Madame Bovary - Cap. 24: TERCEIRA PARTE – I Pág. 265 / 382

Parecia-lhe que ele se comportava de maneira monstruosa, que de algum modo o espoliava e quase cometia um sacrilégio.

Subitamente, um roçagar de seda sobre as lajes, a aba de um chapéu, uma camalha preta... Era ela! Léon ergeu-se e correu ao seu encontro.

Emma estava pálida. Caminhava rapidamente.

- Leia! - disse ela, estendendo-lhe um papel. - Oh, não!

E retirou a mão bruscamente, para entrar na capela da Virgem, onde. ajoelhando-se encostada à cadeira, se pôs a rezar.

O rapaz ficou irritado com aquela fantasia beata; depois sentiu, apesar disso, um certo encanto de a ver, no meio do encontro, assim perdida nas suas orações, como uma marquesa andaluza; por fim acabou por se aborrecer, porque ela não terminava aquilo.

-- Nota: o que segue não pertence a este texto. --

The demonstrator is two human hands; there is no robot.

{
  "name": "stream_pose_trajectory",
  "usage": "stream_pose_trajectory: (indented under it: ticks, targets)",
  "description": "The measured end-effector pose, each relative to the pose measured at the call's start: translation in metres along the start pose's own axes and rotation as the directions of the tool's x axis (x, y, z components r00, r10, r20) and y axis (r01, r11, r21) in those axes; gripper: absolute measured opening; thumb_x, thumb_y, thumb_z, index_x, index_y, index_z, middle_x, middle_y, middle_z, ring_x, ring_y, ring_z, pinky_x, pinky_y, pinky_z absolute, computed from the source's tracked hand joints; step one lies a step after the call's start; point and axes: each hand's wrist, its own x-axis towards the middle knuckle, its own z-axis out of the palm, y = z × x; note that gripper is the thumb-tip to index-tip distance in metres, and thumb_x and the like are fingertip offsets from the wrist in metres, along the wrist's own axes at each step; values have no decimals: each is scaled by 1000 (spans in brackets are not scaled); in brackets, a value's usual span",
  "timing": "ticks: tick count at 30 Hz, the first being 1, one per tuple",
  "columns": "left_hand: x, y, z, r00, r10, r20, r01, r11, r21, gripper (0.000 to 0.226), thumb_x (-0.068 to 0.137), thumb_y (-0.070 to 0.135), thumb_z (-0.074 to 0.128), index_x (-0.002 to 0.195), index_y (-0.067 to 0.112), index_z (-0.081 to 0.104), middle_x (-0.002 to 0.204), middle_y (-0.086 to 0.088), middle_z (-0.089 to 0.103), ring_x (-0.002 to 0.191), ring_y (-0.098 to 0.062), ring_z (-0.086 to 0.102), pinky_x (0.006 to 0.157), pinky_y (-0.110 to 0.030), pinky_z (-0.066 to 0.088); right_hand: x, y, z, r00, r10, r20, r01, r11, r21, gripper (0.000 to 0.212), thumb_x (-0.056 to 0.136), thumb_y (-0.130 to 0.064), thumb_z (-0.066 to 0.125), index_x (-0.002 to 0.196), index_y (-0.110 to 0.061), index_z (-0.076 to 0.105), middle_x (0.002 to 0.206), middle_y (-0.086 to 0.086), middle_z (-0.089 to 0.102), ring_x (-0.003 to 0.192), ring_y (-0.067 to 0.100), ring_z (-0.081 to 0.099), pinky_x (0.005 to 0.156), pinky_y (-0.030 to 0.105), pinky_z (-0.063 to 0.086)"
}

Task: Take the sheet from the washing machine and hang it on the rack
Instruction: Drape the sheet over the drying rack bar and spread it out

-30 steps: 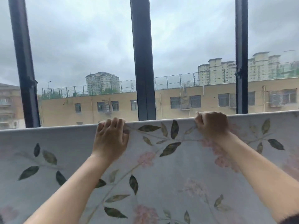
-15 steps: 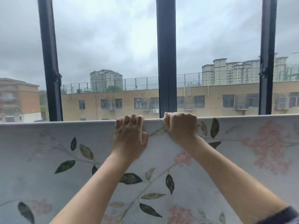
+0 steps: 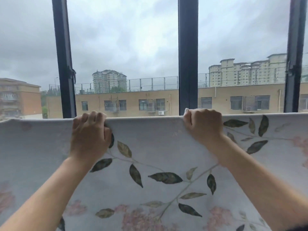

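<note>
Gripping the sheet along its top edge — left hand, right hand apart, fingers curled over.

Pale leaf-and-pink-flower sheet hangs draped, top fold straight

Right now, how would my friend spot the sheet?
Look at the big dark-framed window. Just below it stretches the sheet, its top edge gripped by the left hand and right hand. Only it has dark leaves and pink flowers.
</note>
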Motion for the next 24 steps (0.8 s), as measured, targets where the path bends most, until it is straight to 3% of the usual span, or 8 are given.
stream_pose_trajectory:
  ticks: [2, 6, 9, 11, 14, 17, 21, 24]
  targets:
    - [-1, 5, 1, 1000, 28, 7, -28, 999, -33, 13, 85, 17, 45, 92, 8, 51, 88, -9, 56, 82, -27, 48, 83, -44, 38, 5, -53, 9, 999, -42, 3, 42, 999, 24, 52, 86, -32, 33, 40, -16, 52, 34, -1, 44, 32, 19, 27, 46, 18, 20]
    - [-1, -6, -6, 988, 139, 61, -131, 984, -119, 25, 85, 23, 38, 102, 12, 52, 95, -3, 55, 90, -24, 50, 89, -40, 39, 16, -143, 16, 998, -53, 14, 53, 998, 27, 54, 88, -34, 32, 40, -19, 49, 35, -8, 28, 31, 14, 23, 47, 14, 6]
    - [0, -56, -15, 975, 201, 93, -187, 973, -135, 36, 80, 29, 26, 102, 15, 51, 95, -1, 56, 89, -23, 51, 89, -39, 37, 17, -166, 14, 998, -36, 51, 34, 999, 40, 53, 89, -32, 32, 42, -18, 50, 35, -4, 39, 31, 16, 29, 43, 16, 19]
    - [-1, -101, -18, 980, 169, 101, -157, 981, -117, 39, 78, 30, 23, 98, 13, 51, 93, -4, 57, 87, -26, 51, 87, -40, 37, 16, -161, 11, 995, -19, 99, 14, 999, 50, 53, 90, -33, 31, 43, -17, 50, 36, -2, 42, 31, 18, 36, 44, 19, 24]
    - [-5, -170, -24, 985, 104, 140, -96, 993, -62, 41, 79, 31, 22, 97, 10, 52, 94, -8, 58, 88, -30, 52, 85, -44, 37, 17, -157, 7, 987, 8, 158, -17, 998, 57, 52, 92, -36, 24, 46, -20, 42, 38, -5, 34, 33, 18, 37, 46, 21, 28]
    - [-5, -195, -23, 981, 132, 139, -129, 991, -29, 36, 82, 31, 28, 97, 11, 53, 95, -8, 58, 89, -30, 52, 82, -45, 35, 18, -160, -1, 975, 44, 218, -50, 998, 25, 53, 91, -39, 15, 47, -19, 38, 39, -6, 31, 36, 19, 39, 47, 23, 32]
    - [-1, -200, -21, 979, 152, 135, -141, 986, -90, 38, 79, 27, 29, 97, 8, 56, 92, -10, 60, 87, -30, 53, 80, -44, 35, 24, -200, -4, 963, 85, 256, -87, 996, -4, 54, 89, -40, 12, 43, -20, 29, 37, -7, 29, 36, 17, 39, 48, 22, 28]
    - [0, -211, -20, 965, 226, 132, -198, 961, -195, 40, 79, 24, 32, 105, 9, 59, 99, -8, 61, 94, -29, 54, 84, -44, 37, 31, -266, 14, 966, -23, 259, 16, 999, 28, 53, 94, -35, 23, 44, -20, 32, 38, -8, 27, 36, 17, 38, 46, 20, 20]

Emma rezava, ou, melhor, esforçava-se por rezar, esperando que lhe descesse do Céu alguma solução súbita; e, para atrair o socorro divino, enchia os olhos com o esplendor do sacrário, aspirava o perfume das açucenas brancas que desabrochavam em grandes vasos e atendia ao silêncio da igreja, que apenas lhe fazia crescer o tumulto do coração.

Ela levantava-se e iam os dois partir, quando o suíço se aproximou rapidamente, dizendo:

- A senhora naturalmente não é daqui? A senhora deseja ver as curiosidades da igreja?

- Não, não! - exclamou o escriturário.

- E porque não? - retorquiu ela.

Pois agarrava-se, com a sua vacilante virtude, à Virgem, às esculturas, aos túmulos, a todas as oportunidades.

Então, para proceder por ordem, o suíço levou-os primeiro à entrada próxima da praça, onde, mostrando-lhes com o bastão um grande círculo de pedras pretas no chão, sem inscrições nem burilamentos:

- Aqui têm - disse majestosamente - a circunferência do belosino de Amboise. Pesava quarenta mil libras.